> _Exercise_
Only one stretch of the data below is wanted: the lines from the one with "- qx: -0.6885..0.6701" through the one with "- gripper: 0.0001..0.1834", repeated exactly.

> _Source material_
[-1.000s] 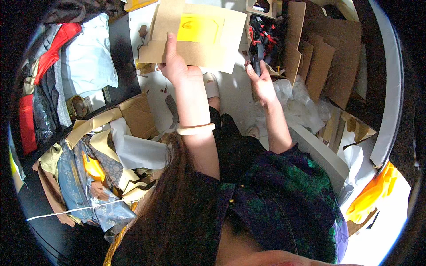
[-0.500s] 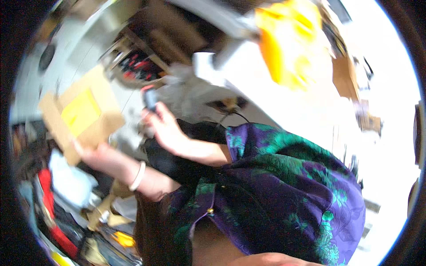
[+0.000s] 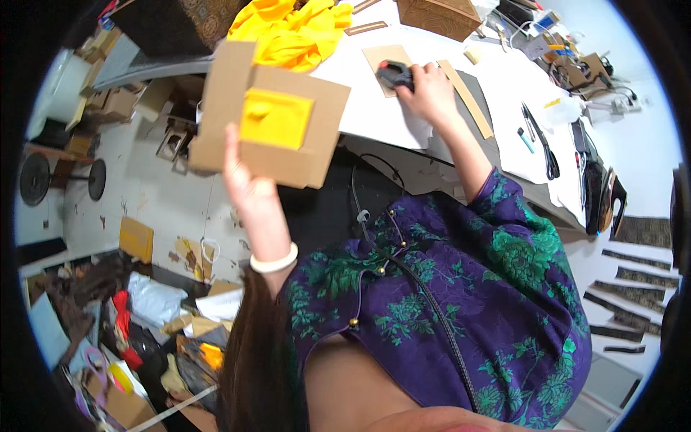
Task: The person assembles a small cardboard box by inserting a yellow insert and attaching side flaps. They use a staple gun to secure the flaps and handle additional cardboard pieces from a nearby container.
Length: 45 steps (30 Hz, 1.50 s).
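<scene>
Under the thumb of the left hand [image 3: 252, 191] – brown cardboard [image 3: 327, 129], gripped near its edge, rear fingers hidden, likely keeping the yellow panel [image 3: 284, 124] clear. Right hand [image 3: 430, 93] – fingers curled round black-and-red tool [image 3: 394, 75] over the worktop [image 3: 353, 108].

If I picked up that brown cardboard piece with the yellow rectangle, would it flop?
Probably not much: the brown cardboard piece with its yellow rectangle hardly sags, though the left hand holds only its lower edge. It's likely light, being thin and held one-handed. Its broad, flat shape suggests sliding, not rolling.
</scene>
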Each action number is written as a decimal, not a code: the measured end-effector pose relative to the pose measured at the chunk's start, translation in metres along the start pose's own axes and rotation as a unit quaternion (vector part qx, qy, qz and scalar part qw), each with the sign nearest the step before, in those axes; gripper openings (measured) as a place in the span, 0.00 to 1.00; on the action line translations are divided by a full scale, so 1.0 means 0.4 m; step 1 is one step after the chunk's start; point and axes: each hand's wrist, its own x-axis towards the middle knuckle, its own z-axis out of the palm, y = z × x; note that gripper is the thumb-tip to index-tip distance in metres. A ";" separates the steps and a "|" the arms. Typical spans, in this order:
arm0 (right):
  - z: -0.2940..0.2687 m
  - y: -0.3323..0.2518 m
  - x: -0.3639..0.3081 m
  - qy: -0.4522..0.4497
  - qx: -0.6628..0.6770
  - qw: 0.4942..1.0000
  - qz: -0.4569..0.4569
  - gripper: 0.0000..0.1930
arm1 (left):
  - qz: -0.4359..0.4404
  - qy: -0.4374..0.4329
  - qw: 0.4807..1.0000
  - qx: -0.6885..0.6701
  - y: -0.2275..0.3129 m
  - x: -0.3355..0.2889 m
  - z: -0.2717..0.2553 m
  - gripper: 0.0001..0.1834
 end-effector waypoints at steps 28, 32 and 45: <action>-0.074 -0.065 -0.120 -0.174 0.800 0.549 0.167 0.24 | 0.135 -0.009 0.968 0.212 -0.117 -0.065 0.115 0.41; -0.093 -0.031 -0.119 -0.183 0.795 0.553 0.170 0.27 | 0.118 -0.187 0.927 0.304 -0.099 -0.081 0.109 0.45; -0.043 0.019 -0.107 -0.219 0.738 0.622 0.144 0.34 | 0.028 -0.184 0.922 0.338 -0.143 -0.065 0.035 0.30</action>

> _Solution_
  - qx: -0.6885..0.6701
  - y: -0.2275..0.3129 m
  - x: -0.3355..0.2889 m
  - z: -0.2717..0.2553 m
  - gripper: 0.0001..0.1834

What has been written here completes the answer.